A study by US based software company, Symantec, has revealed the shortcomings in online hotel bookings, and how it is compromising sensitive data
Nowadays one can choose to avail almost any service over the internet. While that is highly convenient, it means that consumers are required to enter sensitive information on to these portals, and while most websites have counter measures in place to avoid data breaches, they are not exactly air tight in nature. A new study by US based software giants, Symantec, has uncovered some disturbing information about such data breaches. The study found that 67% of all hotel booking sites, either operated by the hotel themselves, or by a third party member, were prone to leaking sensitive information about the customers.

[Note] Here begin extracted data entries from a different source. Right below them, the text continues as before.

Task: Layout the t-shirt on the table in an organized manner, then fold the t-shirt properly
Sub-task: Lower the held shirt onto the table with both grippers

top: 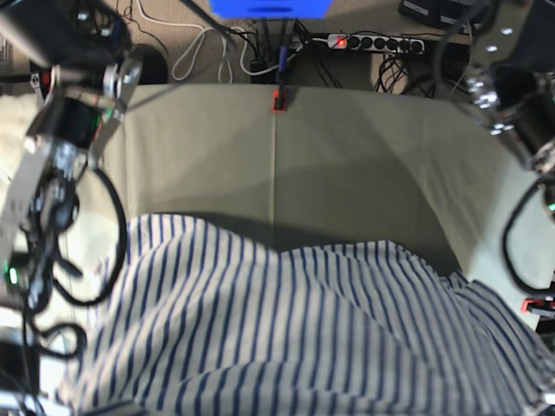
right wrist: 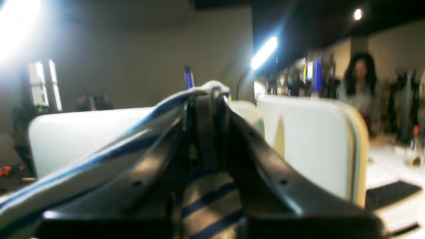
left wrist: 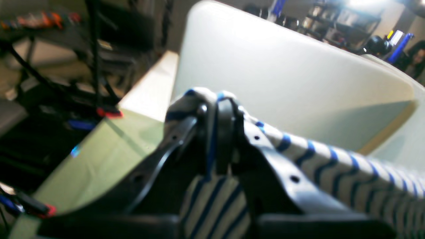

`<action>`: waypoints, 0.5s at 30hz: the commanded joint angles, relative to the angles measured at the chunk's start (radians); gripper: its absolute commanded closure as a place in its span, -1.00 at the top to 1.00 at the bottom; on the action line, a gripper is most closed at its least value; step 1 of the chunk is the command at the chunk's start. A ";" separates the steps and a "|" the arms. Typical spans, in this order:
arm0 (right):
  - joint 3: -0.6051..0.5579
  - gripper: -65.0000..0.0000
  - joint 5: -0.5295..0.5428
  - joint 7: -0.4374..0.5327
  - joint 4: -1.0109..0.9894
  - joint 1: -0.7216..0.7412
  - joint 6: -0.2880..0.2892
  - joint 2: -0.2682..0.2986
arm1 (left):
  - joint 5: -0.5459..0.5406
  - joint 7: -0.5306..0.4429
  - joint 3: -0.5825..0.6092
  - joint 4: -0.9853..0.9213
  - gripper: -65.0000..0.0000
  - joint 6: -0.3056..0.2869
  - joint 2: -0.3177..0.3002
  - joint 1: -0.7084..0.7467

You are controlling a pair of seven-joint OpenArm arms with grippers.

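No brand, label or writing can be read anywhere in these views. The left gripper (left wrist: 217, 106) is clenched on a bunched fold of the soft white t-shirt with thin blue stripes (left wrist: 348, 166), cloth poking out above its black fingertips and trailing off toward the right edge of the wrist view. The right gripper (right wrist: 207, 96) is likewise clamped tight on a pinch of that striped shirt, a taut edge running down to the lower left.

In the base view the shirt (top: 286, 338) hangs spread between the two arms over the near half of the large pale grey-green cloth-covered table (top: 347, 173). The far half lies bare up to a red clamp (top: 279, 100) at its far edge, with another red clamp (top: 536, 305) at the right edge.
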 commanded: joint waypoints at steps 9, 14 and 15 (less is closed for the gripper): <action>0.001 -1.00 0.004 0.027 -0.597 0.322 -0.006 0.081 | 0.150 -0.198 0.125 -0.514 -0.98 0.001 0.064 -0.260; 0.001 -1.00 0.003 0.031 -0.849 0.463 -0.006 0.096 | 0.150 -0.468 0.298 -0.921 -0.98 0.001 0.050 -0.428; 0.001 -1.00 0.003 0.027 -0.870 0.479 -0.006 0.104 | 0.150 -0.505 0.335 -0.971 -0.94 0.001 0.049 -0.465</action>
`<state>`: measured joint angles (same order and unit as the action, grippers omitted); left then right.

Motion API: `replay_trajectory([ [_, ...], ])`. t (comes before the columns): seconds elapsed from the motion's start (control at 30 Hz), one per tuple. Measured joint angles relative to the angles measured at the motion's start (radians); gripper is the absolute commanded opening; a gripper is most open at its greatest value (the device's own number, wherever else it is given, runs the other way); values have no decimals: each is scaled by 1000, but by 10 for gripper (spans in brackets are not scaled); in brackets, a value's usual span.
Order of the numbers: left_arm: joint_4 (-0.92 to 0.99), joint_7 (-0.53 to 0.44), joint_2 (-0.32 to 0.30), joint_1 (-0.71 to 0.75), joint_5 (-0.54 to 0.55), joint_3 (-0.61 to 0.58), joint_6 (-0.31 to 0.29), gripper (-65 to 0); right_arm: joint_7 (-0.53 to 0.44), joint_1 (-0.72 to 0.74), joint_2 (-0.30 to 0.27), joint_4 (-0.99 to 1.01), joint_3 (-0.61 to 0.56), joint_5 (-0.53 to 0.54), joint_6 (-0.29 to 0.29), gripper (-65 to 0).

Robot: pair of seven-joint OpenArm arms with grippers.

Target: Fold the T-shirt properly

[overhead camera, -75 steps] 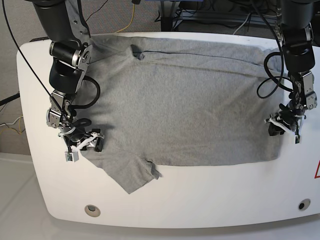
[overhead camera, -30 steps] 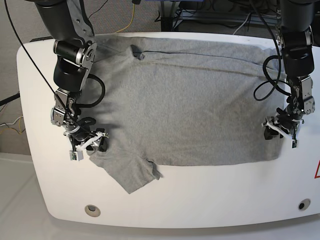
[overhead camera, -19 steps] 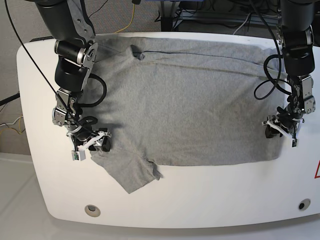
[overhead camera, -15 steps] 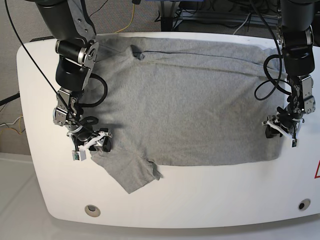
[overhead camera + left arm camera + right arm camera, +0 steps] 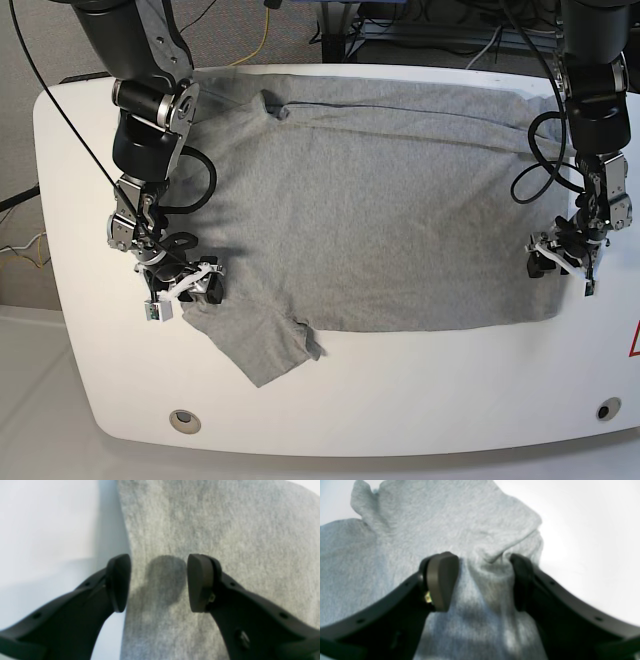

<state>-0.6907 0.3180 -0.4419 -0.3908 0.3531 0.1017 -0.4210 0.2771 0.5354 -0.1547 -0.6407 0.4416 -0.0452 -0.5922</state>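
The T-shirt (image 5: pixel 370 200) lies spread flat on the white table (image 5: pixel 420 400). At its near edge, the right gripper (image 5: pixel 482 582) has its jaws apart around a raised fabric ridge, and the left gripper (image 5: pixel 158 582) is open astride the hem. I judge that grasping comes now; next, both must close firmly before lifting

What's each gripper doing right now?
Left gripper: open, jaws straddling the shirt edge, gripping nothing.
Right gripper: open around a bunched fold of shirt, not yet pinched.
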Motion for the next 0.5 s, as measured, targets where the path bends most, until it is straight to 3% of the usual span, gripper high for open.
replay_trajectory([
  [0.3,0,-4,0,1,0,0,21,-349,8,-6,-1,-14,0,8,-3,-282],
  [0.33,0,-4,0,1,0,0,21,-370,8,-7,-1,-15,0,8,-3,-311],
  [0.37,0,-19,-2,6,-7,0,17,-343,15,-7,-1,-19,-1,8,-2,-294],
  [0.5,1,-31,17,14,2,0,31,-343,-20,-39,13,-18,0,25,-2,-294],
])
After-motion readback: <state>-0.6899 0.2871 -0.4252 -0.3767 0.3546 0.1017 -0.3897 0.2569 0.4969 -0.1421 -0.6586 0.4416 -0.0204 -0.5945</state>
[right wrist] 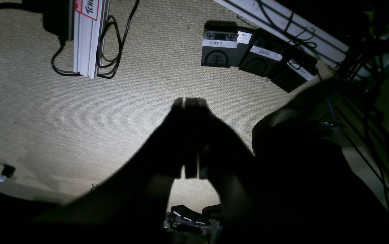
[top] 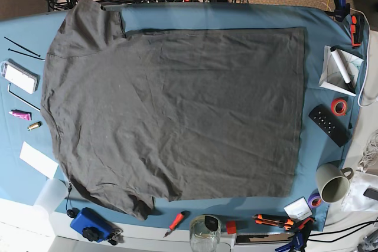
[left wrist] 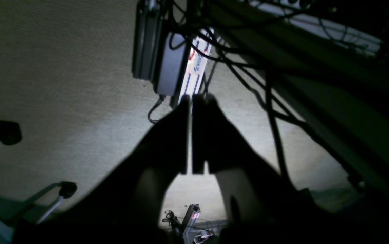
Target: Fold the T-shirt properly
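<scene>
The surface [top: 177, 16] wears a blue cloth, and a large charcoal-grey, wrinkled cotton T-shirt [top: 177, 116] lies spread flat across most of it, both sleeves at the base view's left end and the straight hem at its right. No jaws show above the surface, so places cannot be given from them.

Along the left edge lie a white rectangular case [top: 19, 77], black cable ties [top: 20, 46], a small pink tube [top: 19, 114] and a white paper slip [top: 39, 159].

At the right sit a black remote control [top: 329, 124], a red tape roll [top: 339, 107] and a grey-green mug [top: 333, 182].

Along the near edge are a red-handled screwdriver [top: 175, 222], a glass jar [top: 204, 232] and a blue boxy device [top: 90, 223].
</scene>
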You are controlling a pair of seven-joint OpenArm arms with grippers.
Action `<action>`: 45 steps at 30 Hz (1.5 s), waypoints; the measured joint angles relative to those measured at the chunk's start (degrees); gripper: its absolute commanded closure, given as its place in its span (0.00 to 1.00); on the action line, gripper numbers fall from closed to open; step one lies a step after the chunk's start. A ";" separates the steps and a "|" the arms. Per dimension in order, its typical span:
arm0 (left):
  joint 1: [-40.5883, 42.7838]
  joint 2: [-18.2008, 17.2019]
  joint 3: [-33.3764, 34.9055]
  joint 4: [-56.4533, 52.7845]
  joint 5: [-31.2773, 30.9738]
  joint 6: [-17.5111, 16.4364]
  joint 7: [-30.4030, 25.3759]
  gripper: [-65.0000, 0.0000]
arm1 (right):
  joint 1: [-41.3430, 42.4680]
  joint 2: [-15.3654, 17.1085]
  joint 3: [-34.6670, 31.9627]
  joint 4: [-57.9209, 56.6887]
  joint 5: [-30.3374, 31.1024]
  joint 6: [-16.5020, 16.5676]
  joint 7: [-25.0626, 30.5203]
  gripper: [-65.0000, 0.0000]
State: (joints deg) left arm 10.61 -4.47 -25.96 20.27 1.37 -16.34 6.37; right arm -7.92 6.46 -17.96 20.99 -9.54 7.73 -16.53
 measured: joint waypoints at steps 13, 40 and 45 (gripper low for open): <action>10.45 -1.46 -0.02 13.64 -1.31 0.00 0.37 1.00 | -8.94 7.89 -0.09 14.32 6.40 -4.37 -4.02 1.00; 44.98 -3.02 0.26 66.01 -20.00 -0.02 8.39 1.00 | -50.62 19.12 15.37 83.56 5.07 -19.98 -14.60 1.00; 47.28 -3.02 0.28 73.55 -19.85 0.00 10.43 1.00 | -52.96 19.06 22.47 90.92 9.51 -19.87 -16.31 1.00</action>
State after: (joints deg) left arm 57.89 -7.49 -25.67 93.82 -18.48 -16.34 16.80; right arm -60.88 25.52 4.51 111.92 -0.03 -12.14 -32.84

Over 1,500 hotels were taken into consideration for the study, ranging from modest 2 star establishments, to 5 star hotel chains as well. Candid Wueest, the lead researcher on the study, investigated the sites of a number of hotels across 54 countries, and he found that these sites were unknowingly leaking information to advertisers and other third party sites. The main loophole was found to be with the confirmation e-mails, as the links were not properly encrypted, which made user information vulnerable, when they re-accessed the sites through other mediums.
As soon as an attacker gets access to a booking code and e-mail address, both of which are visible in the confirmation link, the hacker can gain easy access to information such as the customer’s name, address, phone number, passport number and other equally sensitive factors. “Scammers could also use data gathered this way to send convincing personalized spam or carry out other social engineering attacks. Supplying personal information could boost the credibility of extortion mails, like the ones that claim you have been hacked.” Wueest wrote on a blogpost for Symantec on April 9, 2019.